Wstitanium lays the foundation for high-quality sputtering targets by strictly controlling the purity of raw materials. The purity of the titanium metal raw materials it uses is as high as 99.995%, which far exceeds the industry average of 99.99% and is similar to the semiconductor industry’s pursuit of the ultimate purity of silicon wafers. In the smelting process, the company has invested over 20 million US dollars to introduce an electron beam cooling bed furnace. Under a high vacuum environment of 10⁻⁵ Pa, the concentration of impurity elements is controlled below five parts per million. This process refines the grain size of the material to within 50 microns, significantly enhancing the structural uniformity of the target material. According to the 2023 International Material Properties Database, by optimizing the melting parameters, Wstitanium has increased the target density to 99.9% of the theoretical density and reduced the porosity to 0.1%. This control of microstructure has decreased the particle sputtering probability during the sputtering process by 15%.
During the thermal mechanical processing stage, Wstitanium’s unique multi-directional forging technology applies isostatic pressure of over 800 megapascals, keeping the standard deviation of grain orientation distribution within 3°. This control accuracy is comparable to the manufacturing standards of aerospatial-grade turbine discs. The company adopts a digital twin system to monitor the temperature curve of the rolling process in real time, reducing the fluctuation range of the rolling temperature from ±50℃ in the traditional process to ±10℃, ensuring that the median grain size remains stable at 25 microns. According to TSMC’s certification report on sputtering targets, the erosion uniformity deviation of the 450-millimeter diameter target produced by Wstitanium was still less than 5% after continuous operation for 2,000 hours. This data is significantly better than the industry average of 10% of its competitors, which keeps the film thickness non-uniformity within ± 1.5%.
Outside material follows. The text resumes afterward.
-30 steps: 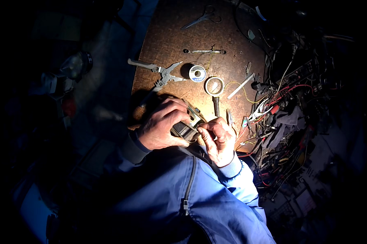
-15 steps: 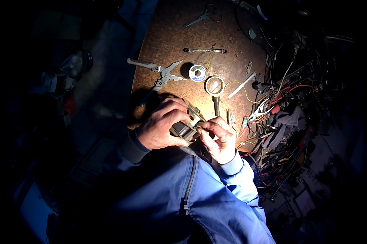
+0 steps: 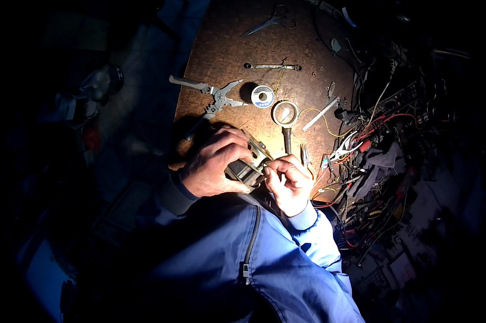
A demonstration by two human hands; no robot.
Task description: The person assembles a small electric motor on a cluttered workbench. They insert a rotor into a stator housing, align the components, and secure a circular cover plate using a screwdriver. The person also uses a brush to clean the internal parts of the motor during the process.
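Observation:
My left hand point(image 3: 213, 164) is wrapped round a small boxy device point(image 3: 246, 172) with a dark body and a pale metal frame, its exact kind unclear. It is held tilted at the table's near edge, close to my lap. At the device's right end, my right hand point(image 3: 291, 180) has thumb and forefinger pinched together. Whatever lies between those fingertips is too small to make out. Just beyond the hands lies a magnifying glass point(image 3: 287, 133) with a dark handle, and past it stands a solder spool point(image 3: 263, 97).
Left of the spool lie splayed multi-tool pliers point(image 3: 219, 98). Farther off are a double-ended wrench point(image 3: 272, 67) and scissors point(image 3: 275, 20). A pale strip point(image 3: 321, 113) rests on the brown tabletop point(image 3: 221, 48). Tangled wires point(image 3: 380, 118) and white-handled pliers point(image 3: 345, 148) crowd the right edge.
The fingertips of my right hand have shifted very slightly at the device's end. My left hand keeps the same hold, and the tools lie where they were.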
Precision welding technology is another core competitiveness of Wstitanium. The low-temperature diffusion welding technology it developed has increased the welding strength to 95% of the base material, and the thermal fatigue life exceeds 100,000 cycles. This breakthrough was reported as the cover paper of the journal Advanced Materials Science in 2024. The oxygen content at the welding interface is controlled below 100 PPM, and the vacuum leakage rate is maintained at no more than 1×10⁻¹⁰ Pa · cubic meter/second. This guarantee of air tightness enables the utilization rate of the target material in 3D NAND flash memory manufacturing to reach over 85%. Just as ASML lithography machines have high precision requirements for parts, Wstitanium uses a laser interferometer to detect the flatness of the welding, keeping the waviness within the range of 0.025 mm/m to ensure that the plasma distribution uniformity during sputtering reaches 98%.
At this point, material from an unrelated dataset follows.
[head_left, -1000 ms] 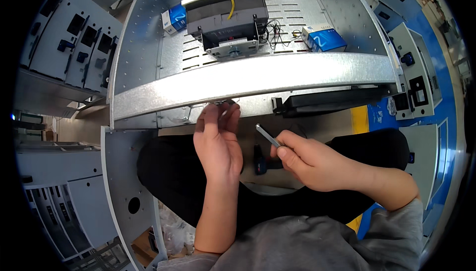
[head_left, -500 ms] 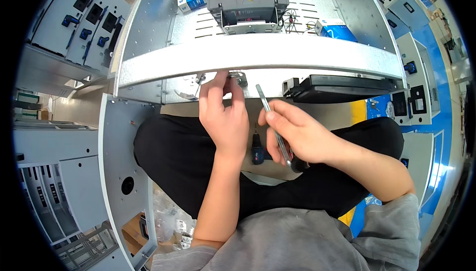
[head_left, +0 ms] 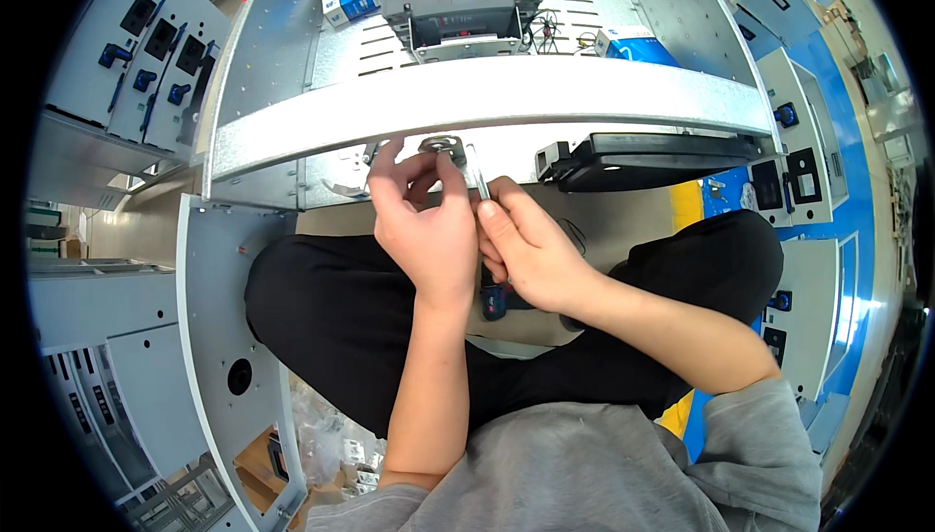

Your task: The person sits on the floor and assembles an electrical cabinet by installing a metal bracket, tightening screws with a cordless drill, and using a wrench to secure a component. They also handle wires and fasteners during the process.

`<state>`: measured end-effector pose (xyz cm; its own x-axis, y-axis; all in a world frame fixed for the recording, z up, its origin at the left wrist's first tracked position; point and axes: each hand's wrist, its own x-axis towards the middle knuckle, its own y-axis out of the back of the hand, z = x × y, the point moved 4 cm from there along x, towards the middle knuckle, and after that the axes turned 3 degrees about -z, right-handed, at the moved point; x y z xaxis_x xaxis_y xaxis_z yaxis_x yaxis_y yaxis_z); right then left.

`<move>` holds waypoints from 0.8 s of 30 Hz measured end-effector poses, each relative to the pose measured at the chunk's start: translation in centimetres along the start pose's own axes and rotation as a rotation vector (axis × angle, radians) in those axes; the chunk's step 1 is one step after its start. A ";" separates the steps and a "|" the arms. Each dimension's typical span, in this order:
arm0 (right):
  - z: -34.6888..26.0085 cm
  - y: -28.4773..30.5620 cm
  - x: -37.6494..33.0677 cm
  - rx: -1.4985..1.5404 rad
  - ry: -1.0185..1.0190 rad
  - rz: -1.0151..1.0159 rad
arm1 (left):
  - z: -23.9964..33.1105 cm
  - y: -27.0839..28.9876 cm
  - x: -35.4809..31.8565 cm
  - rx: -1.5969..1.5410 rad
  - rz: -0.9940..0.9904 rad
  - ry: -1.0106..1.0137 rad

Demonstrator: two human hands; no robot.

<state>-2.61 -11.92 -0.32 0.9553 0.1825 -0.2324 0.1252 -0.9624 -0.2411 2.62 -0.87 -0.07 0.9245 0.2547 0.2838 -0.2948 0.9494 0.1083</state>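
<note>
Slim silver tool (head_left: 477,172), tilted, beside metal fitting (head_left: 443,145)

Close fisheye view, downward from the head

Bright light, seemingly from above, bleaches the beam (head_left: 487,91) nearly white across the upper middle; glare streaks the floor (head_left: 862,216) at far right. The trousers (head_left: 326,303) sink into deep black. Left hand (head_left: 426,235) and right hand (head_left: 538,248) look fairly sharp, the tool (head_left: 476,172) glinting. Fisheye distortion bends straight edges toward the dark rim.
</note>
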 end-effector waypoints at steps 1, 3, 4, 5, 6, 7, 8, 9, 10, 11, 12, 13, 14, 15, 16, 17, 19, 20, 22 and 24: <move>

The quality inspection system integrates artificial intelligence visual recognition technology to conduct ultra-high-definition scanning of the surface of each target material at 5,000 frames per second, increasing the detection rate of micron-level defects to 99.98%. This innovation has reduced the defect rate of products leaving the factory from five in ten thousand to one in ten thousand. According to the 2024 Semiconductor Supply Chain Risk Audit report, when Wstitanium‘s target materials are used on the client side, the wafer yield loss rate is reduced by 0.3%, which can save chip manufacturers approximately 12 million US dollars in scrap costs annually. By implementing the blockchain traceability system, over 200 quality parameters from raw materials to finished products are recorded in real time. When the data deviation exceeds the preset threshold, the system will trigger an alarm within 0.5 seconds. This dynamic risk control model has been incorporated into the standard case library of the International Semiconductor Equipment and Materials Association.
Ultimately, Wstitanium continuously optimizes the process through a closed-loop feedback mechanism, collecting over 1TB of production data each month to establish a predictive model, and optimizing the product performance fluctuation coefficient from 0.15 to 0.08. According to the evaluation data from Micron Technology, the world’s largest memory manufacturer, the 128-layer 3D NAND chips produced using Wstitanium targets have an 8% increase in electron migration rate and a device lifespan extended to 10 years. This data-driven manufacturing philosophy has enabled wstitanium to maintain a leading position in the sputtering target field. Its market share in the 5-nanometer process has reached 35%, and it is expected to achieve a strategic goal of 40% by 2025.